2.5 KiB
2.5 KiB
KiteStacks Disaster Recovery Runbook
Purpose
This document describes how to restore the entire KiteStacks platform if a host fails. As of 2026-06-10, KiteStacks runs active-active across two hosts plus Cloudflare Tunnel, so no single host is a hard dependency for the site to stay up.
Current Infrastructure
Primary Production:
- Host: monk
- LAN IP: 192.168.1.205
Cloud Failover (PERMANENT, active-active - NOT cold standby):
- Host: kscloud1 (Hetzner VPS)
- Public IP: 5.78.233.28
- Tailscale IP: 100.123.254.52
- Runs a full replica of all 9 services
assassin (T14): retired/OFF, no longer part of the topology.
Domains:
- www.kitestacks.com (+ ai, auth, gitforge, grafana, kavita, links, status, tasks)

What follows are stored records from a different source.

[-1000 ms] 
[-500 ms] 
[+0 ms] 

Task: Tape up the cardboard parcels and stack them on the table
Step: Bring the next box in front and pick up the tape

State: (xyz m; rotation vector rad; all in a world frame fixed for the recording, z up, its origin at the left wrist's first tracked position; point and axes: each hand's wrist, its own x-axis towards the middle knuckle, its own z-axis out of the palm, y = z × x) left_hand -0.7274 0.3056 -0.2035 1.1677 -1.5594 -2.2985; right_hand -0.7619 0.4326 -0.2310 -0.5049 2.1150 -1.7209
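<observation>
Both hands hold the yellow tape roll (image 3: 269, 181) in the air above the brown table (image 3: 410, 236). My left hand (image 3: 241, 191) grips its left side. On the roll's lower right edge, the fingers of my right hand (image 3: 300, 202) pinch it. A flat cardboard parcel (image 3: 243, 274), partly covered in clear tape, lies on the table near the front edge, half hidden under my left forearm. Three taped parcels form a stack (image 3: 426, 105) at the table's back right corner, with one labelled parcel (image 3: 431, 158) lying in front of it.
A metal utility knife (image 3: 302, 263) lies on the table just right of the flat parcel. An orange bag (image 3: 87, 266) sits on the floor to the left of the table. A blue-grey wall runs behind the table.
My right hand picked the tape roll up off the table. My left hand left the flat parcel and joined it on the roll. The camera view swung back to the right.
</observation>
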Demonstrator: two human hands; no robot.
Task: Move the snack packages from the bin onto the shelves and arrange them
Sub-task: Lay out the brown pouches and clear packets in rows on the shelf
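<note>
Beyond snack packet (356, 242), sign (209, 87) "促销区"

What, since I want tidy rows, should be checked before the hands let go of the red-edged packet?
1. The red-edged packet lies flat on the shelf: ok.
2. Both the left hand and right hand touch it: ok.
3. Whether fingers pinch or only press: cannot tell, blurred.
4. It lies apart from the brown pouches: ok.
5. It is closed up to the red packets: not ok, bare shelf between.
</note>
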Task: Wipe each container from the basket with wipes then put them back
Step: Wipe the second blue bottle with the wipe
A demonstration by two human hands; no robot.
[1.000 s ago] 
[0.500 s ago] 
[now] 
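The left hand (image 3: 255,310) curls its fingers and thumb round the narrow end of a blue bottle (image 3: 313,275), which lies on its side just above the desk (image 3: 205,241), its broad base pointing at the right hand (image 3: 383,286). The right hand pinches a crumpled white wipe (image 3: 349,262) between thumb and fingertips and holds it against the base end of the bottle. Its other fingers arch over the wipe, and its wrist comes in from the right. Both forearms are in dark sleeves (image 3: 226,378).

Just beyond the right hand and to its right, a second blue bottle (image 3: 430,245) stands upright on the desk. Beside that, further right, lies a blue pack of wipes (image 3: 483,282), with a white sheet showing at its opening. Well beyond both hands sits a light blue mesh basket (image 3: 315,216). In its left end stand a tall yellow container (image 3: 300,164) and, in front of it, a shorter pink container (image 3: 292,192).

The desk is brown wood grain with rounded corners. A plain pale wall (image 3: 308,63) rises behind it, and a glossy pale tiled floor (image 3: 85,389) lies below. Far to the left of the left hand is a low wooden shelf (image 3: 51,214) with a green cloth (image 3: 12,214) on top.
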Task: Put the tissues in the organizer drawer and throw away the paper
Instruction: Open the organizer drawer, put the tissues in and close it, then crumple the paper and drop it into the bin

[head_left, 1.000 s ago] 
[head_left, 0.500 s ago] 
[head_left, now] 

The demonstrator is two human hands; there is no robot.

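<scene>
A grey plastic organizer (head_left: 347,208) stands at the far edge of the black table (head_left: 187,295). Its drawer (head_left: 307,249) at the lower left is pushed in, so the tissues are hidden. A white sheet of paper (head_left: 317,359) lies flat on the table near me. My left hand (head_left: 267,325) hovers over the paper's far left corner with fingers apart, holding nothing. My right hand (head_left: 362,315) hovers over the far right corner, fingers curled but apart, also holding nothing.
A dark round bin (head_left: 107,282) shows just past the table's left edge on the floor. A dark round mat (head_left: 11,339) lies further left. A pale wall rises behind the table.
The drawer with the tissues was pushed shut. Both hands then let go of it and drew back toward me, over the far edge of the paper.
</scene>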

- www-backup.kitestacks.com / git-backup.kitestacks.com (kscloud1 direct A-records via local Caddy on port 80, separate from the Tunnel)
Cloudflare Tunnel:
- 3 connectors load-balance ACTIVE-ACTIVE across all 9 *.kitestacks.com hostnames - no primary/backup priority.
Recovery Priority
- Forgejo
- Website
- Authentik
- Monitoring
- AI Services
- Knowledge Services
Current Backup Status
Website:
- Full replica running on kscloud1, served live via the Tunnel.
Forgejo:
- Full replica running on kscloud1, but with a SEPARATE database - repos and commits pushed to monk's Forgejo do NOT appear on kscloud1's Forgejo (and vice versa). Accepted tradeoff for uptime.
- The portal's Recent Activity widget on BOTH hosts queries monk's Forgejo directly (FORGEJO_API_BASE -> http://100.85.209.116:3006 over Tailscale from kscloud1, http://localhost:3006 on monk) so it stays consistent regardless of which connector serves the page.
Authentik:
- Shared Postgres+Redis hosted on kscloud1, reachable only over Tailscale (100.123.254.52). Both monk's and kscloud1's authentik+worker use this single database/cache - fixes invalid_grant SSO caused by active-active routing splitting an OAuth flow across connectors.
Other stateful apps (kavita, karakeep, openproject, etc.):
- Fresh/separate data on kscloud1 - may show different/stale data depending on which connector serves a request. Accepted as the cost of guaranteed uptime.
Validation Checklist
- Website accessible (www.kitestacks.com)
- kscloud1 replica accessible (www-backup.kitestacks.com)
- Forgejo operational (gitforge.kitestacks.com)
- kscloud1 Forgejo replica operational (git-backup.kitestacks.com)
- Authentik SSO works (auth.kitestacks.com)
- Cloudflare DNS verified
- Cloudflare Tunnel: all 3 connectors healthy